It’s exciting to have complex scientific concepts explained in everyday language, in a way that makes you acknowledge the relevance of the topic and understand how it affects your life. There is a line of great books that do that. In general, they belong to a genre called ‘popular science’ books.
The Gene: An Intimate History by Siddartha Mukherjee – a cancer physician and researcher as well as a stem cell biologist and cancer geneticist – goes way beyond that narrow genre definition, though. With the objective of discussing “the birth, growth and the future of one of the most powerful and dangerous ideas” in science (the gene), the author explores historical facts and tells personal anecdotes about the main people involved in the narrated events, and bravely includes information about his own Indian family history – with its many cases of mental illnesses – to illustrate points and, ultimately, to justify his interest in the subject.

Containing a great number of literary and movie references, and using language that becomes poetic and evocative at times, the author does not hesitate to apply clarifying metaphors to help us understand processes and results. The Gene, therefore, must be categorized as a hybrid text, with strands of history, science, biographical data and literature tightly interwoven in a fascinating whole, in which issues of heredity, illness, normalcy, family and identity are discussed.
In this post, we list and summarize 10 key lessons we have learned. Of course, we will be simplifying and reducing much of the fascinating content you will find in the book.
1. Darwin and Mendel: The science of genetics started off in the middle of the 19th century, with the development of Darwin’s theory of the origin and evolution of species (based on the idea of mutations, natural selection and the survival of the fittest) and the first heredity experiments carried out by Gregor Mendel in his pea garden in the backyard of the Augustinian abbey where he lived. Mendel discovered that heredity was handed down through discreet units, which were much later – in 1909 – called genes.
2. Eugenics: In 1869, Francis Galton coins the term “eugenics,” in his book Heredity Genius. Eugenics misused new genetic discoveries, helping create distorted and evil racial hygiene government policies, which enabled the setup of special asylums and the submission of mentally ‘feeble’ women to sterilization by force in the 1920s in the US, and the promotion of Nazi ideas about the purification and preservation of the Aryans as a superior race during the 1930s and 40s, with the extermination of millions of human beings.
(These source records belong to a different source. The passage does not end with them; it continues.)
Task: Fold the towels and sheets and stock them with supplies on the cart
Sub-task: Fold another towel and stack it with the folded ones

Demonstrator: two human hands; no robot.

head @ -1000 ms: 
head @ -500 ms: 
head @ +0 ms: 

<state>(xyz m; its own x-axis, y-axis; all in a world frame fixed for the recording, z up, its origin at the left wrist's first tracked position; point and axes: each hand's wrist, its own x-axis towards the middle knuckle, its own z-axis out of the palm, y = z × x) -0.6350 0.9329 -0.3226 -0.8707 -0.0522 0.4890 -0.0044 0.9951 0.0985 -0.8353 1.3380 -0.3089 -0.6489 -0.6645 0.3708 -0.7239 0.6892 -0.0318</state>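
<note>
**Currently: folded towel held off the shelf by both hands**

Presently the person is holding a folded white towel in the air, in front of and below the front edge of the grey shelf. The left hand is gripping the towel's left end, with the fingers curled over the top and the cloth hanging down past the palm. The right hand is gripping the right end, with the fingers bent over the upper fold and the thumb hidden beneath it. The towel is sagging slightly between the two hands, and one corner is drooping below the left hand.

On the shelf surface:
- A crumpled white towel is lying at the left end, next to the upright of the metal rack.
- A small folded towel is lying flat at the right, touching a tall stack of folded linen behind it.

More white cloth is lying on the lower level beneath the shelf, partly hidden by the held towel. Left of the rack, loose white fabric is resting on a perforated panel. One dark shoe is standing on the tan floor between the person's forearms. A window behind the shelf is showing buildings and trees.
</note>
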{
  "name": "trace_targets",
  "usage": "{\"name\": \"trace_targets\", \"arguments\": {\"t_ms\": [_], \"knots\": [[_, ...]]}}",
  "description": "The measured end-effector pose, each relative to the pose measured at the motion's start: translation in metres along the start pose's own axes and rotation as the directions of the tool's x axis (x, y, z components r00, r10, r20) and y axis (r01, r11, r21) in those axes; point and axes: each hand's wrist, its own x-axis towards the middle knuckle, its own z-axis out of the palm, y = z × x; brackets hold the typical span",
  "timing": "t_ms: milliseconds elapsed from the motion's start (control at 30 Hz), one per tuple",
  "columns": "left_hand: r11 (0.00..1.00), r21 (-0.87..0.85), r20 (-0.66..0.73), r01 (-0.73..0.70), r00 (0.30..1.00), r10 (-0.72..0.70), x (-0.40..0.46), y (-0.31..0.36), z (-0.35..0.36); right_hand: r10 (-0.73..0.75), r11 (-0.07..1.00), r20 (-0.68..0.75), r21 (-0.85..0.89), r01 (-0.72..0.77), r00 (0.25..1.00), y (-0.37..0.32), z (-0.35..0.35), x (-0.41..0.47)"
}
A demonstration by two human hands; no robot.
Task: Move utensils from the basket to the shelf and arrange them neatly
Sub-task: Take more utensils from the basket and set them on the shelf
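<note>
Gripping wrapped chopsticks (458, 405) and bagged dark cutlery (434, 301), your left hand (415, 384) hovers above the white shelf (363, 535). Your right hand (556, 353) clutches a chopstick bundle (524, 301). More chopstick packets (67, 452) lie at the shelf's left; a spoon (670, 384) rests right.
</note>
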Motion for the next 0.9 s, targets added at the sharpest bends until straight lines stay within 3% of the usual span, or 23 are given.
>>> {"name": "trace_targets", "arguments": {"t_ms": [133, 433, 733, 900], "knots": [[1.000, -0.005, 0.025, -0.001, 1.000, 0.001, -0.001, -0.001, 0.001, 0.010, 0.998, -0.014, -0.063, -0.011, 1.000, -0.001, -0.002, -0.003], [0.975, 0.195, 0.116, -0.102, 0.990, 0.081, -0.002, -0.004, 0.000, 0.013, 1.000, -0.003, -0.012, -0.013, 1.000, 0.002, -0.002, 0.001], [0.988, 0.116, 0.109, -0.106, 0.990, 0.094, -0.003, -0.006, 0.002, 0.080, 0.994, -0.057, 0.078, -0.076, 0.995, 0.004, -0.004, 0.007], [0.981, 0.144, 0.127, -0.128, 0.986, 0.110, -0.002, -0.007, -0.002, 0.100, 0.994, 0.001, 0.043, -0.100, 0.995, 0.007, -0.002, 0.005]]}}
3. The gene: If the atom is the basic unit of the matter and provides an organizing principle for physics, genes represent a similar unit in biology and provide similar organizing functions. Genes are parts or stretches of chromosomes – “long, filamentous structures buried within cells.” Human cells contain forty-six chromosomes: 23 inherited from one of parent and 23 from the other. They provide recipes (instructions for processes: basically the making of different kinds of proteins) and regulate all the work done by our cells. They are located in the nucleus of the cell.
4. Chromosomes: Chromosomes are made up of a special molecule called DNA (deoxyribonucleic acid), composed of sugar, phosphate and four kinds of bases (guanine, thymine, adenine and cytosine). The DNA structure – discovered by Watson, Crick, Wilkins, and Franklin in 1953 – consists of a double helix format with two strands linked by the bases.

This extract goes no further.